Transcribe exactly the line that contains "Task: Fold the" and all lines following it to the end of the material below; omit everything else.

»»

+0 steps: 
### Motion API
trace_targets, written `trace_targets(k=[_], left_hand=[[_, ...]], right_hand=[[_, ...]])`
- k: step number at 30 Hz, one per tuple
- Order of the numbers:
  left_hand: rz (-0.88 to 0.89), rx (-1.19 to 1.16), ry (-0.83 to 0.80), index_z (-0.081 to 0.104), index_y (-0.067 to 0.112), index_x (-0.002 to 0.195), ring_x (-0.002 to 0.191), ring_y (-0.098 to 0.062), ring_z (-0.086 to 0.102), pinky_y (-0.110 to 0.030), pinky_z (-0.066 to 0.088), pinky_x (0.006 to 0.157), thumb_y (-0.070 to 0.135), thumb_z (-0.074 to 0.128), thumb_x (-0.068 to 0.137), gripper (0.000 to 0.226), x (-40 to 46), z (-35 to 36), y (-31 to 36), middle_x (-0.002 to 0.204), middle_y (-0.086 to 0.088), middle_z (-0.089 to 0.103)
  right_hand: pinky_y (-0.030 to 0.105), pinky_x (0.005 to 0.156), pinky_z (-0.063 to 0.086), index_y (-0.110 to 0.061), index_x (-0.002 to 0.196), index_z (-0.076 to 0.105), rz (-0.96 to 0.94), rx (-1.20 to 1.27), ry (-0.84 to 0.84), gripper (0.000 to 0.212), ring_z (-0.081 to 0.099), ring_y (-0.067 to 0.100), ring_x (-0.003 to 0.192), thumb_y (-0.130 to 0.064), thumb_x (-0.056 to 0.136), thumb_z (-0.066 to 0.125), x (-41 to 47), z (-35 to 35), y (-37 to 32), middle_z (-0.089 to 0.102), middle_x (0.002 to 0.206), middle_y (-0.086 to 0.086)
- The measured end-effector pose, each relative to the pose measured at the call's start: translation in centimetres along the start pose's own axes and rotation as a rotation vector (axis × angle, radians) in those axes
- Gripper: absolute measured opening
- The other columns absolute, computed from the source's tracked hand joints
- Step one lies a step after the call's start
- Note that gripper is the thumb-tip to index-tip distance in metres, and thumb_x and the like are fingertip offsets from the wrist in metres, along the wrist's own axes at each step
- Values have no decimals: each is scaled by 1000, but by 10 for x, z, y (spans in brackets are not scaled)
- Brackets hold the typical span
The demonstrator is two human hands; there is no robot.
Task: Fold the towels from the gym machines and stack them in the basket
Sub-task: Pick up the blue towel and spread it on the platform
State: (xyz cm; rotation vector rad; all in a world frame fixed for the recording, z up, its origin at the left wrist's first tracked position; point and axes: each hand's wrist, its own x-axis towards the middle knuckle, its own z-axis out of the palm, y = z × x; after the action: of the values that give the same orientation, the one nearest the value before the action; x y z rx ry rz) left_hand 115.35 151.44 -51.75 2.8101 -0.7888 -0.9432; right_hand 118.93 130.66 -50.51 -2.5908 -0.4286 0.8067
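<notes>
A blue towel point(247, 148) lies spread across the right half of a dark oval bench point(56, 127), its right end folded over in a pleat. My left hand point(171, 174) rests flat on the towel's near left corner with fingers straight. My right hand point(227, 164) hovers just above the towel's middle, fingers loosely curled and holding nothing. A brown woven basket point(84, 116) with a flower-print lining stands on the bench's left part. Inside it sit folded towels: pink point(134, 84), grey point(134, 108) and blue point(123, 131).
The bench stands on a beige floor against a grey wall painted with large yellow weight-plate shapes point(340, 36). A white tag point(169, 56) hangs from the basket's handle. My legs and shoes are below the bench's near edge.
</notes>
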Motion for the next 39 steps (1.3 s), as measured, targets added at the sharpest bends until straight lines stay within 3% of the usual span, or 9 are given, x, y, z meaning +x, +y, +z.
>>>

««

Task output
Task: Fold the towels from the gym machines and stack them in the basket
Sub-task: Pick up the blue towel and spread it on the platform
State: (xyz cm; rotation vector rad; all in a world frame fixed for the recording, z up, its origin at the left wrist's first tracked position; point and axes: each hand's wrist, its own x-axis towards the middle knuckle, its own z-axis out of the palm, y = z × x; after the action: of the values that give the same orientation, the one nearest the value before the action; x y z rx ry rz) left_hand 115.35 151.44 -51.75 2.8101 -0.7888 -0.9432; right_hand 118.93 130.66 -50.51 -2.5908 -0.4286 0.8067
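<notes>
A blue towel point(247, 148) lies spread across the right half of a dark oval bench point(56, 127), its right end folded over in a pleat. My left hand point(171, 174) rests flat on the towel's near left corner with fingers straight. My right hand point(227, 164) hovers just above the towel's middle, fingers loosely curled and holding nothing. A brown woven basket point(84, 116) with a flower-print lining stands on the bench's left part. Inside it sit folded towels: pink point(134, 84), grey point(134, 108) and blue point(123, 131).
The bench stands on a beige floor against a grey wall painted with large yellow weight-plate shapes point(340, 36). A white tag point(169, 56) hangs from the basket's handle. My legs and shoes are below the bench's near edge.
</notes>
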Motion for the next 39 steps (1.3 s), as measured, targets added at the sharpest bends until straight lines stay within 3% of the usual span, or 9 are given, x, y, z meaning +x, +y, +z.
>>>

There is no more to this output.